Es más: obviando que existe toda una corriente musical, el denominado bedroom pop, que tiene su razón de ser en geniecillos postadolescentes que despachan canciones de baja fidelidad desde la intimidad de su habitación, aislamiento y soledad se han traducido con frecuencia en obras maestras de la música popular. De ahí surgió, sin ir más lejos, el espartano y sobrecogedor «Nebraska», álbum que Bruce Springsteen proyectó para grabar junto con la E Street Band pero del que acabó publicando versiones a pan y cuchillo, poco más que maquetas. Canciones grabadas en su casa de Nueva Jersey en un 4 pistas que, justo después del desparrame rockero de «The River», sonaban a fantasmagóricos lamentos nacidos de algún lugar sin ventilación ni esperanza alguna.

Perdido en mi habitación

Casera fue también la caótica y delirante grabación de «Smile», disco maldito de los Beach Boys con el que Brian Wilson empezó un exilio interior en su casa de California. Incluso instaló un tienda de campaña para consumir marihuana y LSD y, más extraño todavía, hizo construirse un gigantesco arenero que rellenó con ocho toneladas de arena de la playa de Malibú y en el que colocó su piano de cola. Con los años, todo aquello se acabó traduciendo en un disco magistral encerrado en un cajón y en una cuarentena de casi dos décadas que Wilson, a solas consigo mismo y con sus demonios, dedicó a recomponer las piezas de su maltrecho cerebro.

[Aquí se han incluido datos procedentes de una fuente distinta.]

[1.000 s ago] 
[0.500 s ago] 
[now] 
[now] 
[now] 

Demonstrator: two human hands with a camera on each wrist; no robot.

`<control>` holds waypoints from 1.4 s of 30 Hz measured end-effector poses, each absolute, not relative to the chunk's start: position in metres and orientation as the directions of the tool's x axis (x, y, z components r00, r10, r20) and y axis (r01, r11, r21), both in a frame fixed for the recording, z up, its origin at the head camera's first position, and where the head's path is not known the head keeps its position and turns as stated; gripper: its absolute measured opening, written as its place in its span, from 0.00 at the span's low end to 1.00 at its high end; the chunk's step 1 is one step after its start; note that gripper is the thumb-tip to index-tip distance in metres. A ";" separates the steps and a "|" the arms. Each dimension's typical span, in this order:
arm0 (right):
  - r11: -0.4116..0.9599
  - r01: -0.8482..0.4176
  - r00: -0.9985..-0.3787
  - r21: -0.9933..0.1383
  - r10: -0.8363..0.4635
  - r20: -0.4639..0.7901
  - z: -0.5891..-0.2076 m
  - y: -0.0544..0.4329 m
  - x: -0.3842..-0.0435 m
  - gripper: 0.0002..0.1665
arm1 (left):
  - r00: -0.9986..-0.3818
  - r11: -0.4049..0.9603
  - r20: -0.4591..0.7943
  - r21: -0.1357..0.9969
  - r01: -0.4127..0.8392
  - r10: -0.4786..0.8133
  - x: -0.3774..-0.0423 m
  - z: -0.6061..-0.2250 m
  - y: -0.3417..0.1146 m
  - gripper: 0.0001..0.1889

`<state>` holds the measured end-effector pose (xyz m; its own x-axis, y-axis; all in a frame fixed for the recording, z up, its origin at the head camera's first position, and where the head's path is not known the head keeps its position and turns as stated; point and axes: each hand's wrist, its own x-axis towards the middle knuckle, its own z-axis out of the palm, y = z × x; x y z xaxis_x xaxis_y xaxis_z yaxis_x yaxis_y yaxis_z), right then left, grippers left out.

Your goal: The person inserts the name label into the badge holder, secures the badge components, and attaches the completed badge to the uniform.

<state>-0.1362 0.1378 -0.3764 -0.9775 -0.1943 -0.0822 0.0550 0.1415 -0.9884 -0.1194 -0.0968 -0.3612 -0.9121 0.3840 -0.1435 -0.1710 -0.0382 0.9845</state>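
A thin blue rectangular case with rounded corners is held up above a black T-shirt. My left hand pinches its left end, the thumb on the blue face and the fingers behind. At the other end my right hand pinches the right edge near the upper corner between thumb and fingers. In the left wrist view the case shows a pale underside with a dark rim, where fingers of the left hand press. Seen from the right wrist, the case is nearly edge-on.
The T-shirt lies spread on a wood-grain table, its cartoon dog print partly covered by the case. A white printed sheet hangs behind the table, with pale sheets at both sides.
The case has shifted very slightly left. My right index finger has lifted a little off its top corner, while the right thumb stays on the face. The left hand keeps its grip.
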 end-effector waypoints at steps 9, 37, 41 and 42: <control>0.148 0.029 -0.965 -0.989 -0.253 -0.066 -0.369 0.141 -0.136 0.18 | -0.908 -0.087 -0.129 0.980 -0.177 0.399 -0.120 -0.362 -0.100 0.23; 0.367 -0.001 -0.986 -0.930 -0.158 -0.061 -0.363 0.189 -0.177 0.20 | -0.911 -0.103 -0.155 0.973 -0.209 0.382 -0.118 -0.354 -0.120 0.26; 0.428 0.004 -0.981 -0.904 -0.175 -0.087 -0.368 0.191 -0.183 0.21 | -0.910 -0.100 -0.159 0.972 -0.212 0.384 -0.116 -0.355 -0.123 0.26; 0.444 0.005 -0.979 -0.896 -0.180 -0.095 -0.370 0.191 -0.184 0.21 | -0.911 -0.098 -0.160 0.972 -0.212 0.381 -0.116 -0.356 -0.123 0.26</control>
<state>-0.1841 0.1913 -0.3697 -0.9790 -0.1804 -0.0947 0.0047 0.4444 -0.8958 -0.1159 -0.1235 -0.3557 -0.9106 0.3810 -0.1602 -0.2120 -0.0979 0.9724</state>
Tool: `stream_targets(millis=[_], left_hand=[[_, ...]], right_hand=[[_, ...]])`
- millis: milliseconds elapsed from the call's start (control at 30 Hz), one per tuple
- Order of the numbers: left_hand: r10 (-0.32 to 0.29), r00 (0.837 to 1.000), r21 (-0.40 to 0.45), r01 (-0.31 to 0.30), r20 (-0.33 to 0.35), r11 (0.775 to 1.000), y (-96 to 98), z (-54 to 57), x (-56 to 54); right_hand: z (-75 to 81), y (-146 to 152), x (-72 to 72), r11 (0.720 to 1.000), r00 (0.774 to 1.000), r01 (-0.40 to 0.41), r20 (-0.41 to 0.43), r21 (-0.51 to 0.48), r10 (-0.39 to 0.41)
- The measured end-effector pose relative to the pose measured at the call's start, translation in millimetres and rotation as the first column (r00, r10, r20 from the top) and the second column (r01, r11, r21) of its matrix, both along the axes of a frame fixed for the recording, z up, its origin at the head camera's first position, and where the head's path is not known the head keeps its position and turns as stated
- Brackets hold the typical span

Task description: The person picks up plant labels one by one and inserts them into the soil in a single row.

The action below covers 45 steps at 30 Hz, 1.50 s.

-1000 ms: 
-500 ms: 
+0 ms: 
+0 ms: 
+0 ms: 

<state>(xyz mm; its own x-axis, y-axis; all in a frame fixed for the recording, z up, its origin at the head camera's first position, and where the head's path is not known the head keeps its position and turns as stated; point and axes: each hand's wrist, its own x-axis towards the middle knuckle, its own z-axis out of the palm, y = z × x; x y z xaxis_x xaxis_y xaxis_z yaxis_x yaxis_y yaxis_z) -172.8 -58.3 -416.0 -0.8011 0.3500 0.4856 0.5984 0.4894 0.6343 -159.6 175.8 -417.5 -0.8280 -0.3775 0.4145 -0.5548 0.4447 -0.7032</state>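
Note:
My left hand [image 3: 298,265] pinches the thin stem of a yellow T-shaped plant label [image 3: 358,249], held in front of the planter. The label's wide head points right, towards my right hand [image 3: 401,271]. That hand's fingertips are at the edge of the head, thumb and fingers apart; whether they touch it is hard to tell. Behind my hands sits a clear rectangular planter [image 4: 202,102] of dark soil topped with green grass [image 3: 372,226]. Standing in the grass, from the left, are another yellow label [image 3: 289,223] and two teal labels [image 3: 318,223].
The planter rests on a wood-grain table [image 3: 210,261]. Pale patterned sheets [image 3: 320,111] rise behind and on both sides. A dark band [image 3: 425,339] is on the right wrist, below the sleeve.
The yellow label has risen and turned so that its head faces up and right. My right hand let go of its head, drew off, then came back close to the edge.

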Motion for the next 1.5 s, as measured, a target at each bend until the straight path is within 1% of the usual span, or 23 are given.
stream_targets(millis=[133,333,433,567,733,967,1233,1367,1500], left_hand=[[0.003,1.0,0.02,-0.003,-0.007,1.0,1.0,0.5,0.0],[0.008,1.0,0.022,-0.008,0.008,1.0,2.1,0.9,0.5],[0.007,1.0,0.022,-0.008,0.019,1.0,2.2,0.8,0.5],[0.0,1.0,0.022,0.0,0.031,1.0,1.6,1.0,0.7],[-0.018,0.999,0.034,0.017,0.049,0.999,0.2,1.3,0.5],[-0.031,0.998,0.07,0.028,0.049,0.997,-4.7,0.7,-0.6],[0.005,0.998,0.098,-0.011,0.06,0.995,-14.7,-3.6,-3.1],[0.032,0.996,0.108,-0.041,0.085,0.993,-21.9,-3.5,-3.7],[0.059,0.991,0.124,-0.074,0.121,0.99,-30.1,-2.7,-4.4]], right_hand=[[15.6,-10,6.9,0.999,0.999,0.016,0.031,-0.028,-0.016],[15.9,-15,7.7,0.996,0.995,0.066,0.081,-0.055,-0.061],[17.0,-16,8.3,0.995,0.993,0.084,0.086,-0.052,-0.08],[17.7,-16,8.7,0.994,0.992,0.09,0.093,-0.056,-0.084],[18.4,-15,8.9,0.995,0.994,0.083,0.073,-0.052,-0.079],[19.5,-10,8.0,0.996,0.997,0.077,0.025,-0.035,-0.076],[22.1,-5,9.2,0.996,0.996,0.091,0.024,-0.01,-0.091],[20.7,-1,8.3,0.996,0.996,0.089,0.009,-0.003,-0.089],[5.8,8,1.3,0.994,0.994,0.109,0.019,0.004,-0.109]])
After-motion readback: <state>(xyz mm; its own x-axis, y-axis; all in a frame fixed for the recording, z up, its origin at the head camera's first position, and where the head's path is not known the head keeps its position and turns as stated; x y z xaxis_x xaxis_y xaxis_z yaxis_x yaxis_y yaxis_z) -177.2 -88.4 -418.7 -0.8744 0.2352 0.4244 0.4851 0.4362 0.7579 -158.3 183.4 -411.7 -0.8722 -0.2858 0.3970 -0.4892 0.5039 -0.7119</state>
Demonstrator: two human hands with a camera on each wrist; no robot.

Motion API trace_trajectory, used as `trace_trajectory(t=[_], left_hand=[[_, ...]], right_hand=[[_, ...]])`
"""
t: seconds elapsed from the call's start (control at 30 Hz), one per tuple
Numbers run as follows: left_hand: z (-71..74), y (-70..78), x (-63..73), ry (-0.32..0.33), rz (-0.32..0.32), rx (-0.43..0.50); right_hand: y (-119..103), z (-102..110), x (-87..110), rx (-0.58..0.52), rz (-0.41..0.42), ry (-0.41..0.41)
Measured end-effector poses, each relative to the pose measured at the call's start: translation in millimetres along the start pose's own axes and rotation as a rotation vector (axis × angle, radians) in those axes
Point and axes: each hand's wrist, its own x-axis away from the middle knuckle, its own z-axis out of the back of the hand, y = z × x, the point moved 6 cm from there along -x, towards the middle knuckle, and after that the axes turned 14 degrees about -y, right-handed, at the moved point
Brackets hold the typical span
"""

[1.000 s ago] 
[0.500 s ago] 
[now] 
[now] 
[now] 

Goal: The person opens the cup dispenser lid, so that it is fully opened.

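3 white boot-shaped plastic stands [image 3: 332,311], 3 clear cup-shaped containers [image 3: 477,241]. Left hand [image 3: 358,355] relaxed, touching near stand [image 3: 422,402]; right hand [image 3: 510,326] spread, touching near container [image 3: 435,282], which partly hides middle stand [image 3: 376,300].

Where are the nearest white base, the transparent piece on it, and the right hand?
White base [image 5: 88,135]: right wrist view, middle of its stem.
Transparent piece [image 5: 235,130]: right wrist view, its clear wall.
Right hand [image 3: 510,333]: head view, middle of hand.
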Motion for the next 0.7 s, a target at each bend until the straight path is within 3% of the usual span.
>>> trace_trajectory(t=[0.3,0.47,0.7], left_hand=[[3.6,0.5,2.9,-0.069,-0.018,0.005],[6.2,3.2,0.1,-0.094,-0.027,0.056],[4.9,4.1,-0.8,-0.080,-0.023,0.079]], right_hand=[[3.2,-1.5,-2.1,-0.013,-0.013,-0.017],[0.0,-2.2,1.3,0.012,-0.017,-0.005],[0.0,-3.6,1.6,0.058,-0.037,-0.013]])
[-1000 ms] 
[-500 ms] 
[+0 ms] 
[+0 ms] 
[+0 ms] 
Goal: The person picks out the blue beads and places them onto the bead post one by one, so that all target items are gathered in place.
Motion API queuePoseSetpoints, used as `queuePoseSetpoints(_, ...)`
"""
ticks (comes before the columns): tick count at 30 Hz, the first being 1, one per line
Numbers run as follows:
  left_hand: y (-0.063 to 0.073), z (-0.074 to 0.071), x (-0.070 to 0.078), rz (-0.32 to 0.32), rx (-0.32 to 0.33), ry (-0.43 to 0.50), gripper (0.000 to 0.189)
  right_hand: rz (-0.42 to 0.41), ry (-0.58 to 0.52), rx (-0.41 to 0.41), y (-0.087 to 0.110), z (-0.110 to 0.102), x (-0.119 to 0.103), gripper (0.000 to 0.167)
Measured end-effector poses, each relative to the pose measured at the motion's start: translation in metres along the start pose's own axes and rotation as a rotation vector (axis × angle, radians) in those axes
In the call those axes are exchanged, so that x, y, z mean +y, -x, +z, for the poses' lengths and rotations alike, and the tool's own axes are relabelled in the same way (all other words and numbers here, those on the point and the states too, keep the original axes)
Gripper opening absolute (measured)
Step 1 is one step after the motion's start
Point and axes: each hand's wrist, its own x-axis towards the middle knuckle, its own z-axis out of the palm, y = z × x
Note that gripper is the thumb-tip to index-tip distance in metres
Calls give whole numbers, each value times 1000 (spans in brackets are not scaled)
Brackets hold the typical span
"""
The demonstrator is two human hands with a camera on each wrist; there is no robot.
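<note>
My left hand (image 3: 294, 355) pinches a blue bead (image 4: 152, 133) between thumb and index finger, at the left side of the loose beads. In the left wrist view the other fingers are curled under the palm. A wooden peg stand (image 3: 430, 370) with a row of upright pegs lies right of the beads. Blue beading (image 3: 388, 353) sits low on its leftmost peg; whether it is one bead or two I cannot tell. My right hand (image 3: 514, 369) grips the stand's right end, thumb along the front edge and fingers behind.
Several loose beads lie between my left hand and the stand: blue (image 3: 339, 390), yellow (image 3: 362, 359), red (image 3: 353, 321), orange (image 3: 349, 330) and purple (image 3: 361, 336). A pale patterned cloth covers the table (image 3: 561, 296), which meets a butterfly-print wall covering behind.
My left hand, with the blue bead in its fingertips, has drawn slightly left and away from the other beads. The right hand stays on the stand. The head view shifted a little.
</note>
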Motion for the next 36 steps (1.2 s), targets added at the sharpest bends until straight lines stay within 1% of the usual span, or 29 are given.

Mick Jagger y Keith Richards, durante el encierro del 72 en Francia Efe

Otra cosa son las experiencias hogareñas de tipos como Daniel Johnston, entrañable cantautor de mente quebradiza que facturó desde el sótano de sus padres cintas hoy clásicas como «Hi, How Are You», o autoconfinamientos como los de Mike Oldfield, quien grabó a solas «Tubular Bells» en The Manor, una mansión-estudio cerca de Oxford. Nine Inch Nails también se encerraron durante 18 macabros meses en la mansión en la que fue asesinada Sharon Tate para grabar «The Downward Spiral» y Radiohead hicieron lo propio en una casa de Bath propiedad de Jane Seymour (sí, la «Doctora Quinn») para terminar las sesiones del influyente «Ok Computer».

Nada comparable, sin embargo, al «exilio» de los Rolling Stones en la Costa Azul, una reclusión despendolada de la que nació el sublime «Exile On Main St». Y es que, escapando del fisco de su país, los británicos se instalaron en 1972 en Ville Nellcôte , cuartel general de los nazis durante la ocupación, y salieron de ahí embarazados, casados, enganchados a la heroína y, en fin, con un disco exuberante que refleja como pocos lo que puede ocurrir cuando cinco tipos en estado de gracia exprimen entre cuatro paredes todas las posibilidades del manido sexo, drogas y rock and roll. Eso sí, como diría un viejo anuncio: mejor no intente hacerlo en su casa.